Una delle cause di questo nuovo clima di sfiducia nei confronti dell’UE potrebbe derivare dalla nuova strategia culturale promossa da Putin, peraltro inquadrabile all’interno del nuovo “Concept of Foreign Policy” [11], che vede nella Serbia uno dei territori più fertili per poter esercitare la propria influenza. Vanno visti in questo senso l’apertura dei “Russkiv Mir”, i centri di educazione ed apprendimento della cultura russa, lo stabilimento a Belgrado di diverse fondazioni sovvenzionate dal Cremlino, e la diffusione di innumerevoli testate che raccontano l’attualità, filtrandola attraverso un’interpretazione profondamente filo-russa [12].
Al contrario, il processo di integrazione nell’Unione Europea viene percepito con sempre maggiore sofferenza: l’immagine dell’UE è quella di una grande potenza disunita, che chiede enormi sacrifici per potervi accedere e restarvi al suo interno. Non positivamente sono state prese le parole pronunciate da Juncker nel suo discorso d’insediamento del 2014, quando il tema allargamento è stato indicato come una questione non prioritaria da affrontare durante il suo mandato. La percezione negativa si è poi arricchita con eventi o atteggiamenti accaduti negli ultimi mesi: l’indecisionismo politico mostrato dai leader dei Paesi UE durante la crisi dei rifugiati, l’ASA firmato con il Kosovo e, non da ultimo, la richiesta di unirsi alle sanzioni contro la Russia, percepita come un chiaro invito ad interrompere, oltre che un consolidato flusso commerciale, anche una storica amicizia. Questi episodi stanno evidentemente condizionando l’opinione pubblica di un Paese che, negli ultimi anni, ha visto cambiare la sua intera fisionomia politica avvicinandosi all’UE. Davanti a questo senso di sfiducia, con un crescente potenziale elettorato sfavorevole all’ingresso nello spazio comunitario, lo stesso mantenimento di una maggioranza europeista in Parlamento potrebbe essere messo in discussione nel prossimo futuro, riportando il gioco di forze a pendere dalla parte russa. Una situazione che aprirebbe scenari geopolitici imprevedibili non solo per la Serbia, ma anche per l’intera regione balcanica, attualmente protesa verso una definitiva stabilizzazione e verso il completamento del processo di integrazione europea.
* Vittorio Giorgetti è OPI Trainee
[1] Cfr. A. Poltermann, Serbia Caught between Two Chairs? Does Serbia Want to be Part of the Russian Sphere of Influence or Join the European Union?, in “Heinrich-Böll-Stiftung”, December 10, 2014; F. Segnarbieux, Where does Serbia stands in the EU-Russia quarrel, in “Campus Europe”, March 15, 2015.

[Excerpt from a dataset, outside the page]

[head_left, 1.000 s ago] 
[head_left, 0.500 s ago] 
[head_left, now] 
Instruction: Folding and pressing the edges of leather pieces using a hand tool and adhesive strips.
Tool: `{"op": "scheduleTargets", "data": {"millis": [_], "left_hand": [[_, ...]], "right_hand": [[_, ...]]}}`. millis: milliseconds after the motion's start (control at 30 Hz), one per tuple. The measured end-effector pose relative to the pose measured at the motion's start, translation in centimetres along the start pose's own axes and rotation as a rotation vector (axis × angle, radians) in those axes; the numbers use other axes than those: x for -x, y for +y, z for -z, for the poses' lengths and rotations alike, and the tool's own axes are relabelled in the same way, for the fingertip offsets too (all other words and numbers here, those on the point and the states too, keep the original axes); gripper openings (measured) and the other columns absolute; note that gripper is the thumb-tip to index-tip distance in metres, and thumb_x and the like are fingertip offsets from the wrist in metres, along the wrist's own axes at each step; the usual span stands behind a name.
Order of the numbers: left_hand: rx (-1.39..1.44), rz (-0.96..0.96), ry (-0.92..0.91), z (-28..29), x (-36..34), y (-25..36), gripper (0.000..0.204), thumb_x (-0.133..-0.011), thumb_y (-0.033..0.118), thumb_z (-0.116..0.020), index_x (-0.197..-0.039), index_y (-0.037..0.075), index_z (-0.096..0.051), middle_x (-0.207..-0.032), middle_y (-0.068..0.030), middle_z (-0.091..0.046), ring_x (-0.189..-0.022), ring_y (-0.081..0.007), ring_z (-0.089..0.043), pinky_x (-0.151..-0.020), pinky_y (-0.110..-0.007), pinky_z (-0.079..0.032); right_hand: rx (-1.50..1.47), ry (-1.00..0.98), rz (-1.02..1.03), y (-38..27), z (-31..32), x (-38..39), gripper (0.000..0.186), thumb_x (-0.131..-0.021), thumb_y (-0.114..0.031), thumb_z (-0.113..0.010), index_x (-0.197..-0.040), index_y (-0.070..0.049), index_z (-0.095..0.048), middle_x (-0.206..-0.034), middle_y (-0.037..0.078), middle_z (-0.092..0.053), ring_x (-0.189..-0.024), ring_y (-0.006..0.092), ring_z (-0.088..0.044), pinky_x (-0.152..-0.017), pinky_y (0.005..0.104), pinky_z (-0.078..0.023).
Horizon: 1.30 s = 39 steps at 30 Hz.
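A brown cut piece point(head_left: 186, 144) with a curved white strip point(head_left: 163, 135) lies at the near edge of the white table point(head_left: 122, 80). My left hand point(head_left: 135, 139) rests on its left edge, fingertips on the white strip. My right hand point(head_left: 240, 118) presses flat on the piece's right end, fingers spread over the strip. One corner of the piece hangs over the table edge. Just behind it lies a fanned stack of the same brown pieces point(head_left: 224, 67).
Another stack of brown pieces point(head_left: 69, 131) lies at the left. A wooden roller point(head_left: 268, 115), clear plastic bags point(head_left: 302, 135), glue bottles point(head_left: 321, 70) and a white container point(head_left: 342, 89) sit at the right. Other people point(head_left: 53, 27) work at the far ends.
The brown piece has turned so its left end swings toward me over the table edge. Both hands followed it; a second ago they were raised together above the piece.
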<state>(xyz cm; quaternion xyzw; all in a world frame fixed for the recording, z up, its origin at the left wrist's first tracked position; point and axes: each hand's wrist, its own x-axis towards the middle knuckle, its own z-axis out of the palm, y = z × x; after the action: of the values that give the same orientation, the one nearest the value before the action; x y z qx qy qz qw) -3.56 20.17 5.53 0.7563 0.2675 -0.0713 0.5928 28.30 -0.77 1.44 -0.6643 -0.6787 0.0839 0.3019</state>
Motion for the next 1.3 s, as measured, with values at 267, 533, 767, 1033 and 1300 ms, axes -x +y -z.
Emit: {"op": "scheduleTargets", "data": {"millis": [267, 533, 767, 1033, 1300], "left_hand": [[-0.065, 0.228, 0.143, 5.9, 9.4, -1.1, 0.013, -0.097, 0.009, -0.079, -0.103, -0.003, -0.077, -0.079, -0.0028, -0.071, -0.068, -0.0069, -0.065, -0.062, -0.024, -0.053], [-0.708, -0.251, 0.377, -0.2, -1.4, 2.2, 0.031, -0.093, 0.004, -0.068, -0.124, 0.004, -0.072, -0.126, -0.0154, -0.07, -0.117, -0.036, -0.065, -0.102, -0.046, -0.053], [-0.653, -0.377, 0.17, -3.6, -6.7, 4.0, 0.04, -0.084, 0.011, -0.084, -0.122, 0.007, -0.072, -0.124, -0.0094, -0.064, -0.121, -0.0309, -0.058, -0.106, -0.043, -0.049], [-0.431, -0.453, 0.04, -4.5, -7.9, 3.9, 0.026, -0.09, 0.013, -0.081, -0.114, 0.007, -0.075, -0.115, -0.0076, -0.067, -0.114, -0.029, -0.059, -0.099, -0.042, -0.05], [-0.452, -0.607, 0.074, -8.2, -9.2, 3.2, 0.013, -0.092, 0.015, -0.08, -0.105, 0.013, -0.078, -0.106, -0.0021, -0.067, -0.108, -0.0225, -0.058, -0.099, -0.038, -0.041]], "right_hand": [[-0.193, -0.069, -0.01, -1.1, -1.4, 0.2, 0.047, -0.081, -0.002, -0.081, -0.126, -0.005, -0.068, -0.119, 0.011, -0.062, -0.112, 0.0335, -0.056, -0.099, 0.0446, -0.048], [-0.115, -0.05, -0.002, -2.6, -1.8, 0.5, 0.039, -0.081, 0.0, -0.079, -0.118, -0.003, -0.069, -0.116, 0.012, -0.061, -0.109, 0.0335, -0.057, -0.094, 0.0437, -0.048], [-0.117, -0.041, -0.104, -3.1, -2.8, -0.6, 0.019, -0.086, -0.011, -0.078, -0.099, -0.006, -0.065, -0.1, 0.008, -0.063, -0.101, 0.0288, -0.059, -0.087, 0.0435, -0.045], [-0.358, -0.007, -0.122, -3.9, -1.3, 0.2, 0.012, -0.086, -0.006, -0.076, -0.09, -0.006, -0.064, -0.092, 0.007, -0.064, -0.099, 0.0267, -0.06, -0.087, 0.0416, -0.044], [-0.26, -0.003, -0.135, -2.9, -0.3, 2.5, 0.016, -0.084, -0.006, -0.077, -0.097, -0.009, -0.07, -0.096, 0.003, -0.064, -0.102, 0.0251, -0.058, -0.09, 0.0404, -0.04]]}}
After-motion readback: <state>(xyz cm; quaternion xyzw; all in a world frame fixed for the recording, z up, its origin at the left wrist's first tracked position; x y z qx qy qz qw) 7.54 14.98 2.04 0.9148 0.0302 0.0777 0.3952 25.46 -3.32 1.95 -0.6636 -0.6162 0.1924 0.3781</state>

[2] M. Siddi, Who are the winners and losers from the cancellation of the South Stream pipeline?, in “London School of Economics Comment”, December 18, 2014;
[3] Nel novembre 2014 gli eserciti di Russia, Serbia e Bielorussia hanno dato vita alla “Srem 2014”, un’esercitazione militare tenutasi nel sud della Serbia, dove è stata simulata un’operazione anti-terroristica. L’esperimento è stato ripetuto nell’agosto 2015 nei pressi di Novorossiysk.
[4] D. Janjić, Accordo Belgrado-Pristina: la fine di un’epoca tormentata, in “Osservatorio Balcani e Caucaso (OBC)”, 22 aprile 2013.
[5] Il principale tema dell’accordo del 25 agosto ha riguardato la formazione dell’Associazione delle Municipalità serbe in Kosovo. Le Comunità, contemplate dall’Accordo di Bruxelles, vengono costituite come un soggetto di diritto dotato di un Parlamento, una bandiera, uno stemma ed un budget autonomo (finanziato da Belgrado). Le Comunità potranno legiferare su educazione, sanità, sviluppo economico e pianificazione urbana, pur lasciando al governo di Priština il pieno potere esecutivo. L’accordo è stato duramente criticato sia dai serbi (soprattutto della destra nazionalista), che hanno considerato questa opzione come una definitiva rinuncia al Kosovo, sia dai tre principali partiti di opposizione del Kosovo che lo ritengono contrario alla Costituzione.
[6] J, Milić, Putin’s Orchestra, in “Center for Euro-Atlantic Studies (CEAS), The New Century No.7, May 2014.
[7] R. Montes Torralba, Belgrade at the crossroads: Serbian-Russian relations in light of the Ukraine crisis, in “Real Instituto Elcano”, ARI 63/2014, December 22, 2014.
[8] EU puts pressure on Serbia to drop trade area with Russia, in “Sputnik International”, October 30, 2015
[9] Hahn Conditions Serbia’s EU Talks on Kosovo, in “Balkan Insight”, May 8, 2015.
[10] Nikolic: referendum per decidere sul Kosovo e Metohija, in “Serbian Monitor”, December 29, 2014.
[11] Si vedano Serbia, in calo il favore del Paese all’integrazione europea, in “Sputnik Italia”, 1° settembre 2015; European Orientations of Citizens of Serbia – Poll June 2014, Government of the Republic Serbia, European Integration Office, August 9, 2014; 53% of respondents support EU, 13% NATO membership, in “B92”, July 8, 2013.
[12] Concept of the Foreign Policy of the Russian Federation, The Ministry of Foreign Affairs of the Russian Federation, February 18, 2013.
[13] M. Szpala, Russia in Serbia – Soft Power and Hard Interests, in “Ośrodek Studiów Wschodnich (OSW)”, October 29, 2014.